NASA’s three remaining space shuttles have been grounded since Feb. 1, 2003, when the Columbia orbiter broke apart as it re-entered the Earth’s atmosphere, killing its seven-astronaut crew.

It was the second time in 17 years that NASA had lost a shuttle crew. Following the first accident, a launch mishap that destroyed the shuttle Challenger and killed its crew of seven astronauts, NASA’s shuttle fleet stayed on the ground for two years and eight months.

In the most recent accident, Columbia’s heat-resistant skin was damaged during liftoff by a chunk of external tank insulation foam that broke off and punctured its left wing leading edge, allowing hot atmospheric gases to enter during re-entry, investigators later found.

An independent task group announced June 27 their finding that NASA was unable to meet three of the 15 recommendations the Columbia Accident Investigation Board believed should be addressed before the agency launched its next shuttle flight. The Stafford-Covey Return to Flight Task Group said NASA is still unable to completely prevent orbiter damage from ice or foam debris at launch, and that its on-orbit shuttle repair techniques were still too nascent to be considered reliable.

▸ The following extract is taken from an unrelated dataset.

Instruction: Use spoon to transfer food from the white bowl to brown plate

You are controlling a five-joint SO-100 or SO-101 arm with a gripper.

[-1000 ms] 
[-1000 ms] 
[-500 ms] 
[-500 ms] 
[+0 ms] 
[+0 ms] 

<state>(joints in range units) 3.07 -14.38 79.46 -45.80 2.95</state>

Griffin and other NASA shuttle officials said the space agency has managed to lower those risks for Discovery’s flight.

Discovery’s STS-114 flight, commanded by veteran astronaut Eileen Collins, will culminate nearly two and a half years of redesigns and modifications to enhance orbiter and external tank safety.

“We went literally from stem to stern on the vehicle … to make sure that we did come back smarter and surer of a safe result,” said Bill Parsons, NASA’s shuttle program manager, during the briefing.

Griffin said he spent almost two hours speaking with Collins and her crew about the launch decision.

“The crew is go for launch, and they want us to be go for launch,” Griffin said. “They want to return to flight, but they don’t want us to rush to flight.”